__What you have to do__: Exact copies of all the lines below are required.

__Information supplied__:
Start of Block

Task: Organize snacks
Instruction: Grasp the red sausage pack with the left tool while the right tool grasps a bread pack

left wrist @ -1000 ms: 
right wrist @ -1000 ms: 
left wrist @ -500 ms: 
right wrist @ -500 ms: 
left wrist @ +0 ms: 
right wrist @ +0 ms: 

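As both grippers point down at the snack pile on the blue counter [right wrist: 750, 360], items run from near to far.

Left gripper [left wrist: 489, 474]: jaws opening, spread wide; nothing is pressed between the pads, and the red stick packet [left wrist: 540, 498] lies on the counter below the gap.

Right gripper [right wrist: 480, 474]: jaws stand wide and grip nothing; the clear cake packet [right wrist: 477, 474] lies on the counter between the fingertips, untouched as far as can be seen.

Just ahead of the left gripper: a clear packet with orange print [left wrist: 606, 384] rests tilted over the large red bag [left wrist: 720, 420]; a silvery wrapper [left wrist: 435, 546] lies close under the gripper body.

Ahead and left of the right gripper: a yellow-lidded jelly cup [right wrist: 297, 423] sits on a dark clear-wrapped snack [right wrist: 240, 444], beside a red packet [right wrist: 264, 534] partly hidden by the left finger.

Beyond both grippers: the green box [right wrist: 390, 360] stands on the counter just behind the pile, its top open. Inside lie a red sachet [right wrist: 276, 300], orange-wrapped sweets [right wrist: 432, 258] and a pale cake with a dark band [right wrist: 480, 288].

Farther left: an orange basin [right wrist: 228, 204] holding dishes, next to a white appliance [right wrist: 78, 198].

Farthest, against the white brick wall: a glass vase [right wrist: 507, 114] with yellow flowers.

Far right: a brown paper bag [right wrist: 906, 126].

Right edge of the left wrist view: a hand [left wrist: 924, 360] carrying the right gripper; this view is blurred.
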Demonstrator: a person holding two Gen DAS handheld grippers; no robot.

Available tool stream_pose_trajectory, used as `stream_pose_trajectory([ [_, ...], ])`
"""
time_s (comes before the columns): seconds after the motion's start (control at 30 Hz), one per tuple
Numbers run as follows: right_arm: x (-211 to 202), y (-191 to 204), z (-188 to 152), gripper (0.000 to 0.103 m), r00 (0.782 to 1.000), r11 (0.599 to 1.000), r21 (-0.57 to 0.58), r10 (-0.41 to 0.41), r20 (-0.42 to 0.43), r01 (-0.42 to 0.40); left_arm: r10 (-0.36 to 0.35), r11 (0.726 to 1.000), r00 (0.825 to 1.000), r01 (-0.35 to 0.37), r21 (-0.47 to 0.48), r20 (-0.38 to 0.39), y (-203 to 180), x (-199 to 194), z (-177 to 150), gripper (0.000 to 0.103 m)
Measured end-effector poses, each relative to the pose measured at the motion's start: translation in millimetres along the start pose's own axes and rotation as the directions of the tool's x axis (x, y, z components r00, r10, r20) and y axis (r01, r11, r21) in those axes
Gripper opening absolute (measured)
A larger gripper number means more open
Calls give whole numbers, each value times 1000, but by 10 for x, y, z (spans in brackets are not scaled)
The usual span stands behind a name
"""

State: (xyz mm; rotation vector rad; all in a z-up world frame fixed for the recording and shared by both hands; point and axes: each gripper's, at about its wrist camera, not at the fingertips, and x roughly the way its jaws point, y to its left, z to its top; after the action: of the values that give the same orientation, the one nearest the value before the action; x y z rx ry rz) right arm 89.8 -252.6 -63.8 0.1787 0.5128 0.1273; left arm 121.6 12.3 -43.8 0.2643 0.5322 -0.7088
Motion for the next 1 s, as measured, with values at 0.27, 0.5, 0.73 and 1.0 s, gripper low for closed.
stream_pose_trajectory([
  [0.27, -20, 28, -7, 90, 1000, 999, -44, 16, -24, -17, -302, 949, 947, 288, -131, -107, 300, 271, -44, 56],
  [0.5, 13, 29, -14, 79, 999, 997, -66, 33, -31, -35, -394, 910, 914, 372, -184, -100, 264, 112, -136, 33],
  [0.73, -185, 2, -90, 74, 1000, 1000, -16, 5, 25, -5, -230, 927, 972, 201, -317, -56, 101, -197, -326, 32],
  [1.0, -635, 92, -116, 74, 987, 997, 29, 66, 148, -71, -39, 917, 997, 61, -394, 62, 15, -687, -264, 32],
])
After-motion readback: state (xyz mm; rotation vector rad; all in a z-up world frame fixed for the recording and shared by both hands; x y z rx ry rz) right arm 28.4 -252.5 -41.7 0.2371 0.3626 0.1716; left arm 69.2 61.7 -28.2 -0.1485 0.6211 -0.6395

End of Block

__Solution__:
Task: Organize snacks
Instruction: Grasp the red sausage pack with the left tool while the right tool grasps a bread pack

left wrist @ -1000 ms: 
right wrist @ -1000 ms: 
left wrist @ -500 ms: 
right wrist @ -500 ms: 
left wrist @ +0 ms: 
right wrist @ +0 ms: 

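As both grippers point down at the snack pile on the blue counter [right wrist: 750, 360], items run from near to far.

Left gripper [left wrist: 489, 474]: jaws opening, spread wide; nothing is pressed between the pads, and the red stick packet [left wrist: 540, 498] lies on the counter below the gap.

Right gripper [right wrist: 480, 474]: jaws stand wide and grip nothing; the clear cake packet [right wrist: 477, 474] lies on the counter between the fingertips, untouched as far as can be seen.

Just ahead of the left gripper: a clear packet with orange print [left wrist: 606, 384] rests tilted over the large red bag [left wrist: 720, 420]; a silvery wrapper [left wrist: 435, 546] lies close under the gripper body.

Ahead and left of the right gripper: a yellow-lidded jelly cup [right wrist: 297, 423] sits on a dark clear-wrapped snack [right wrist: 240, 444], beside a red packet [right wrist: 264, 534] partly hidden by the left finger.

Beyond both grippers: the green box [right wrist: 390, 360] stands on the counter just behind the pile, its top open. Inside lie a red sachet [right wrist: 276, 300], orange-wrapped sweets [right wrist: 432, 258] and a pale cake with a dark band [right wrist: 480, 288].

Farther left: an orange basin [right wrist: 228, 204] holding dishes, next to a white appliance [right wrist: 78, 198].

Farthest, against the white brick wall: a glass vase [right wrist: 507, 114] with yellow flowers.

Far right: a brown paper bag [right wrist: 906, 126].

Right edge of the left wrist view: a hand [left wrist: 924, 360] carrying the right gripper; this view is blurred.
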Demonstrator: a person holding two Gen DAS handheld grippers; no robot.

Available tool stream_pose_trajectory, used as `stream_pose_trajectory([ [_, ...], ])`
"""
time_s (comes before the columns): seconds after the motion's start (control at 30 Hz), one per tuple
Numbers run as follows: right_arm: x (-211 to 202), y (-191 to 204), z (-188 to 152), gripper (0.000 to 0.103 m), r00 (0.782 to 1.000), r11 (0.599 to 1.000), r21 (-0.57 to 0.58), r10 (-0.41 to 0.41), r20 (-0.42 to 0.43), r01 (-0.42 to 0.40); left_arm: r10 (-0.36 to 0.35), r11 (0.726 to 1.000), r00 (0.825 to 1.000), r01 (-0.35 to 0.37), r21 (-0.47 to 0.48), r20 (-0.38 to 0.39), y (-203 to 180), x (-199 to 194), z (-177 to 150), gripper (0.000 to 0.103 m)
Measured end-effector poses, each relative to the pose measured at the motion's start: translation in millimetres along the start pose's own axes and rotation as the directions of the tool's x axis (x, y, z components r00, r10, r20) and y axis (r01, r11, r21) in those axes
Gripper opening absolute (measured)
A larger gripper number means more open
Calls give whole numbers, each value times 1000, but by 10 for x, y, z (spans in brackets are not scaled)
The usual span stands behind a name
"""

State: (xyz mm; rotation vector rad; all in a z-up world frame fixed for the recording and shared by both hands; point and axes: each gripper's, at about its wrist camera, not at the fingertips, and x roughly the way its jaws point, y to its left, z to its top; after the action: of the values that give the same orientation, the one nearest the value before the action; x y z rx ry rz) right arm 89.8 -252.6 -63.8 0.1787 0.5128 0.1273; left arm 121.6 12.3 -43.8 0.2643 0.5322 -0.7088
Motion for the next 1 s, as measured, with values at 0.27, 0.5, 0.73 and 1.0 s, gripper low for closed.
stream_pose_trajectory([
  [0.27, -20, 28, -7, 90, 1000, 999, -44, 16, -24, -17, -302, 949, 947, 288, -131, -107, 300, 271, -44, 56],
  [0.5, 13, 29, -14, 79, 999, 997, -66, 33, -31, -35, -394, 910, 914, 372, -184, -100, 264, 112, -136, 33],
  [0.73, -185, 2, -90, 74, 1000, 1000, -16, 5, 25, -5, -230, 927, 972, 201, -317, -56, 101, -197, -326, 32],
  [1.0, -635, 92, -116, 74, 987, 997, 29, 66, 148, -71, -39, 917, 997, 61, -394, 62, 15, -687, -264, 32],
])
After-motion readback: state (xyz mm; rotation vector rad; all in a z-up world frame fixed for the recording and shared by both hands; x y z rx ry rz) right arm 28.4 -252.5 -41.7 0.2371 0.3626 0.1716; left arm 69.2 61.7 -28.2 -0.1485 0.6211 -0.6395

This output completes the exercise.